My experience with Claude (and other agents, but mostly Claude) is such a mixed bag. Sometimes it takes a minimal prompt and 20 minutes later produce a neat PR and all is good, sometimes it doesn't. Sometimes it takes in a large prompt (be it your own prompt, created by another LLM or by plan mode) and also either succeed and fail.
For me, most of the failure cases are where Claude couldn't figure something out due to conflicting information in context and instead of just stopping and telling me that it tries to solve in entirely wrong way. Doesn't help that it often makes the same assumptions as I would, so when I read the plan it looks fine.
Level of effort also hard to gauge because it can finish things that would take me a week in an hour or take an hour to do something I can in 20 minutes.

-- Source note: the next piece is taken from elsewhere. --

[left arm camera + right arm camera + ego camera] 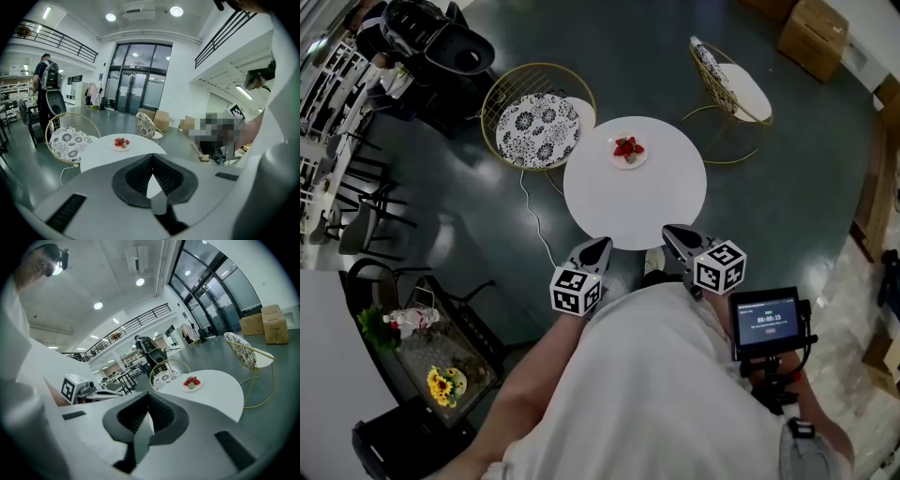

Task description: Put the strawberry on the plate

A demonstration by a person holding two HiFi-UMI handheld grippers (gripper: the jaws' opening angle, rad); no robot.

It's almost like you have to enforce two level of compliance: does the code do what business demands and is the code align with codebase. First one is relatively easy, but just doing that will produce odd results where claude generated +1KLOC because it didn't look at some_file.{your favorite language extension} during exploration.
Or it creates 5 versions of legacy code on the same feature branch. My brother in Christ, what are you trying to stay compatible with? A commit that about to be squashed and forgotten? Then it's going to do a compaction, forget which one of these 5 versions is "live" and update the wrong one.
It might do a good junior dev work, but it must be reviewed as if it's from junior dev that got hired today and this is his first PR.